[What you need to do]
The entries below hold a line with "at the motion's" and a line with "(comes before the". Return those lines and all that lie between them, exactly and only.

Recorded data
- - -

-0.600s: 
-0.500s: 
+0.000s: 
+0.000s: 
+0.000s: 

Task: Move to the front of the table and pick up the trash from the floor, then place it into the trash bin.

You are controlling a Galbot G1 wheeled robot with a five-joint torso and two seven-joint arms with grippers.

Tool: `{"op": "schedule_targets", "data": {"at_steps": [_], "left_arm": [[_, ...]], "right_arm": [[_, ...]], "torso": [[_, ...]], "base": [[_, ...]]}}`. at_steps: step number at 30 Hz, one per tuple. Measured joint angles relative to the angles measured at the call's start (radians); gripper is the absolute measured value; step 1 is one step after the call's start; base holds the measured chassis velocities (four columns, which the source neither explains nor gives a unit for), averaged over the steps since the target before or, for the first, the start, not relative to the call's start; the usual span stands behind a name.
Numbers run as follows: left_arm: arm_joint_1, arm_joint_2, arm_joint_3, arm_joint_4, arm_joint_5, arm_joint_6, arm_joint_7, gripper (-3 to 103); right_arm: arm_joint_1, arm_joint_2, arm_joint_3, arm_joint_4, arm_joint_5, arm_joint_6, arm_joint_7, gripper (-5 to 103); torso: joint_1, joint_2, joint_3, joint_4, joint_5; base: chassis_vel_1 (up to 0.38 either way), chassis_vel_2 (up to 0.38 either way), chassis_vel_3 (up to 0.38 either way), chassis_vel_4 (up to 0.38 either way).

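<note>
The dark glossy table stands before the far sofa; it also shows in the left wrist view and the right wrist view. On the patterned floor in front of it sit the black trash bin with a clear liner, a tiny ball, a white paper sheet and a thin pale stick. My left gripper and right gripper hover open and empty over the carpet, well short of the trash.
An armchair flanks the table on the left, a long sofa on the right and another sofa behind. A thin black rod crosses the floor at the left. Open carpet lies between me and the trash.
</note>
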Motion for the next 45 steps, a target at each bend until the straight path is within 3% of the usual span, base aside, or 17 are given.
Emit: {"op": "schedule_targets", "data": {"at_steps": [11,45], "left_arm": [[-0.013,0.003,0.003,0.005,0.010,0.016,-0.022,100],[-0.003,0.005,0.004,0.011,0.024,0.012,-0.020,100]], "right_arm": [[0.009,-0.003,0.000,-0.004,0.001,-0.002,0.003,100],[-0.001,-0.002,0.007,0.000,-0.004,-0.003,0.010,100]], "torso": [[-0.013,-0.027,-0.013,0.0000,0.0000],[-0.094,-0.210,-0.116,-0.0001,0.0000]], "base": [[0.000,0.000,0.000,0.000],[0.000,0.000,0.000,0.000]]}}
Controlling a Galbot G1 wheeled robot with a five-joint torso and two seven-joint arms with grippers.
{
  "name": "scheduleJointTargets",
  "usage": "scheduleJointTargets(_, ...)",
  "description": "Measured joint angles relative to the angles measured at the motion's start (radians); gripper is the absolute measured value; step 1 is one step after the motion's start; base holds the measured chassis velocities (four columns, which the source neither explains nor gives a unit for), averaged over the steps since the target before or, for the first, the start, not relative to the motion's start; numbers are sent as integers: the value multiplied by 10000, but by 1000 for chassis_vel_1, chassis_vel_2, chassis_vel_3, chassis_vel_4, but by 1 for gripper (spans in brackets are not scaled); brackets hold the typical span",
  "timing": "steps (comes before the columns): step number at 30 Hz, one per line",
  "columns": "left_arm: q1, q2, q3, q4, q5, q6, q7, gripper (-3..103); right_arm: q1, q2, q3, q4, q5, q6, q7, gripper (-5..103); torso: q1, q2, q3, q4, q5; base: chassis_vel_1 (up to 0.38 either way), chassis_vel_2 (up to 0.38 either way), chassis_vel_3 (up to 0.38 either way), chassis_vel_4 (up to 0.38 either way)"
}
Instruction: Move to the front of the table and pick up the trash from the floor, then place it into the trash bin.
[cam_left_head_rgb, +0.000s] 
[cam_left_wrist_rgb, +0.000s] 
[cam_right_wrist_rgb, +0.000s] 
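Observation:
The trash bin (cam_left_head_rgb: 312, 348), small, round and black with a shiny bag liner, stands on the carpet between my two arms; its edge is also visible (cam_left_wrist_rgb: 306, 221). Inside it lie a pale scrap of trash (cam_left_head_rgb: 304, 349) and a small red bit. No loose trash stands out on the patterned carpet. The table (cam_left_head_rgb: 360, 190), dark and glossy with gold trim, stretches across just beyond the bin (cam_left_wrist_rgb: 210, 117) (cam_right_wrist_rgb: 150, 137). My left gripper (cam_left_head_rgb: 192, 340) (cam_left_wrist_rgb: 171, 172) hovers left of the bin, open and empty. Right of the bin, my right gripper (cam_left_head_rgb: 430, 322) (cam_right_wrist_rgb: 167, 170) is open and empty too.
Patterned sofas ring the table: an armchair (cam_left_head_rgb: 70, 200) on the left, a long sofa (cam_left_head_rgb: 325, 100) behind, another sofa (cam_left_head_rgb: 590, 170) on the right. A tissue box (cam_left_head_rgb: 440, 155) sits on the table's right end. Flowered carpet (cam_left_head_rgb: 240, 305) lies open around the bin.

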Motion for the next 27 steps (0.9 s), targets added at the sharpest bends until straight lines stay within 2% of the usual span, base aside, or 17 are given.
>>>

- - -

[Response area]
  "description": "Measured joint angles relative to the angles measured at the motion's start (radians); gripper is the absolute measured value; step 1 is one step after the motion's start; base holds the measured chassis velocities (four columns, which the source neither explains nor gives a unit for), averaged over the steps since the target before or, for the first, the start, not relative to the motion's start; numbers are sent as integers: the value multiplied by 10000, but by 1000 for chassis_vel_1, chassis_vel_2, chassis_vel_3, chassis_vel_4, but by 1 for gripper (spans in brackets are not scaled); brackets hold the typical span",
  "timing": "steps (comes before the columns): step number at 30 Hz, one per line",

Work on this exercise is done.